Conditions juridiques de la réclamation
Le droit français encadre strictement la durée durant laquelle une dette peut être réclamée en justice. L’analyse des preuves et des délais de prescription offre des outils concrets pour contester une demande infondée.
Prescription pour un consommateur privé
L’article L218-2 du Code de la consommation limite l’action des professionnels à deux ans pour les biens et services fournis aux particuliers. Une facture de téléphone ou d’électricité datant de trois ans ne peut plus faire l’objet d’une saisie si aucun juge n’a été saisi entre-temps. Vous pouvez opposer cette fin de non-recevoir pour bloquer toute tentative de recouvrement forcé.La forclusion éteint l’action en justice mais la dette subsiste moralement sans contrainte possible.

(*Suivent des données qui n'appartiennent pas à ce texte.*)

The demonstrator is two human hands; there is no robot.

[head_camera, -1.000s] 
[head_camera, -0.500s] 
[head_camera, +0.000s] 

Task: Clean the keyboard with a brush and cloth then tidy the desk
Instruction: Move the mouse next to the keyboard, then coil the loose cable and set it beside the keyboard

Intrum peut continuer à demander le paiement, mais elle ne possède plus de levier légal pour vous y obliger. Certains actes interruptifs de prescription relancent toutefois le délai de zéro. La signature d’un échéancier ou une reconnaissance de dette explicite annulent votre protection juridique. Marc doit donc éviter de signer le moindre document sans avoir vérifié l’ancienneté de sa créance.

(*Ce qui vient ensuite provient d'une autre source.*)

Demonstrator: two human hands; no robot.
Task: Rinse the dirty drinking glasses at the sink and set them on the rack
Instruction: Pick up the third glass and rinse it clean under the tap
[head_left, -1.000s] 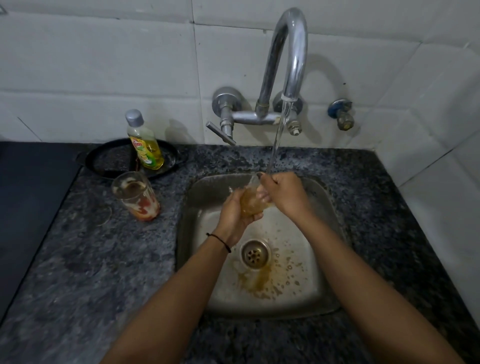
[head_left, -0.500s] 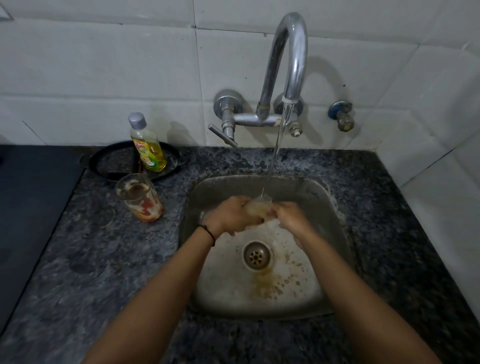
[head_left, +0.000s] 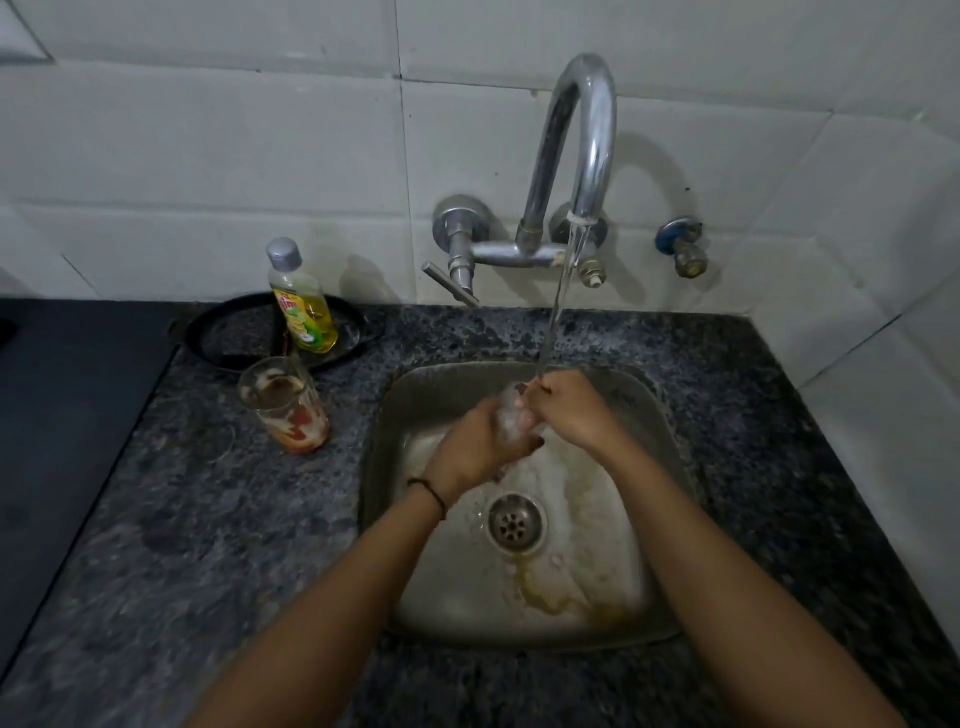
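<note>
Over the steel sink (head_left: 395, 499), under the tap's stream, the left hand (head_left: 475, 449) has its fingers clamped round a clear drinking glass (head_left: 511, 418), mouth tilted toward the right hand (head_left: 569, 410) gripping its rim; a red-stained dirty glass (head_left: 284, 405) waits left on the speckled desk (head_left: 182, 545), nearer the left hand.

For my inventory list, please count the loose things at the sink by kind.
Drinking glasses: 2, one in the hands, one dirty on the counter
Soap bottles: 1
Black round trays: 1
Total: 4
No rack is in view.
</note>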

| Nature de la créance | Délai de prescription | Texte de référence |
| Relation Entreprise / Consommateur | 2 ans | Code de la consommation |
| Relation entre Professionnels (B2B) | 5 ans | Code de commerce |
| Loyer et charges locatives | 3 ans | Loi Alur |
| Dettes bancaires | 2 ans | Code de la consommation |
Preuves de l’existence de la créance
1/ Accès aux pièces : Intrum porte l’obligation de fournir une copie de la facture originale ou du contrat initial en cas de contestation. Ce document constitue la base légale de leur intervention auprès de vous.2/ Mentions obligatoires : La mise en demeure doit comporter des informations légales précises comme le détail des sommes et l’identification du créancier original. Une erreur dans ces mentions peut rendre la procédure caduque.3/ Recours au médiateur : La saisine d’un médiateur ou d’une association de consommateurs est possible si la preuve de la dette manque. Cette étape suspend généralement les relances agressives le temps de l’arbitrage.4/ Contestation écrite : L’envoi d’un courrier recommandé avec accusé de réception reste la meilleure défense. Vous formalisez ainsi votre refus de payer une dette prescrite ou non prouvée.Face à une relance d’Intrum, la prudence reste de mise : vérifiez systématiquement les délais de prescription et exigez des preuves écrites avant tout engagement de paiement.